Now, I read something, write it down and think on it a lot. It might be just a phrase. I talk when I read. I listen.
Today, as I am approaching Friday and the weekend exhausted and hurting and overwhelmed with all that is going to be happening in the next few days, I am thinking on "new wine in fresh wineskins" from Matthew 9.
Jesus says in verse 17, "Nor do men put new wine into old wineskins; otherwise the wineskins burst, and the wine pours out, and the wineskins are ruined; but they put new wine into fresh wineskins, and both are preserved."
Old wineskins could be old ways of thinking, old ways of doing things, the routine that has been embraced as faith.
New wine could be the new work God is wanting to do in us, in our churches, in our communities.
I am going to copy and paste something from Mirror Net. Here's what part of it says (which I think is quoted from Set Our Hearts On Fire):
"Who ever heard of a stale revival? One of the primary marks of a revival is its life, its immediacy. Suddenly everybody is conscious that God is among us. Jesus, the Crucified, is risen and alive in our midst! His word is convicting our hearts, bringing us to repentance and breaking chains that have held us captive for years. But will this freshness last? After all, everything in our world seems to harden and crumble with the passing of time. Our bodies age. Our bones become brittle.
When Jesus pours new wine into fresh wineskins, as he does in every revival, he expects the wineskins to remain fresh. The new wine of his word never ages . . .
Paul's wineskin remained fresh because he knew how to participate in a daily revival. He allowed the word of his Master to renew him day by day. And our wineskins will do the same as long as we make sure they are filled only with new wine‑- Jesus' word.

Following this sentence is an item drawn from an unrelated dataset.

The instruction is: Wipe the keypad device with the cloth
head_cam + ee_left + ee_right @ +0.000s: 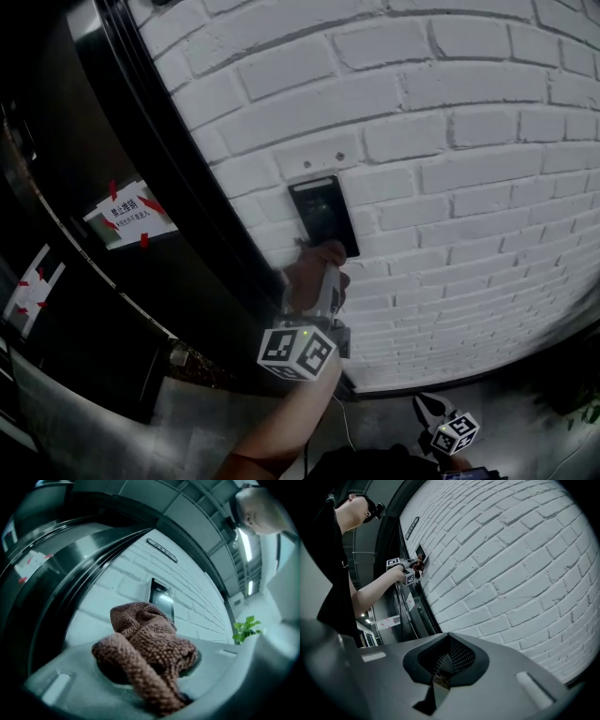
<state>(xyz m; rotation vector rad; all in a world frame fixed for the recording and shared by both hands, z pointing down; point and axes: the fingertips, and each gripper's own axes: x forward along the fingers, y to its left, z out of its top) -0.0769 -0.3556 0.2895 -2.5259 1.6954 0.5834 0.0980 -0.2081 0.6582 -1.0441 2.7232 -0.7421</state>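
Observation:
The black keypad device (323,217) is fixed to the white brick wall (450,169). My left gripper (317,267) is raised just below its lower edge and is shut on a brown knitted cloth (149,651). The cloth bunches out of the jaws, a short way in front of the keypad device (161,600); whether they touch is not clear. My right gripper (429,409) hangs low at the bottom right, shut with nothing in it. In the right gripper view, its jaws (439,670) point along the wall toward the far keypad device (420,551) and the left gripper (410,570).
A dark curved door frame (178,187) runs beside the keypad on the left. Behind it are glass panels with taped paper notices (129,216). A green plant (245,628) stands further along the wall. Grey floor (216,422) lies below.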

But what happens to many believers is that after a while they begin mixing a bit of old wine with the new. Old wine is any religious idea or practice that we substitute for a personal, obedient relationship with Jesus. For instance, if you find yourself evaluating believers on the basis of their view of the rapture, the formula they use to baptize people or whether their approach to prayer is the same as yours, you have begun mixing old wine with the new. And that old wine (of fleshly religion) will cause your wineskin to harden. If you can look at a woman and identify the depth of her commitment to Jesus by her jewelry, you have begun mixing old wine with the new. Your wineskin is becoming brittle."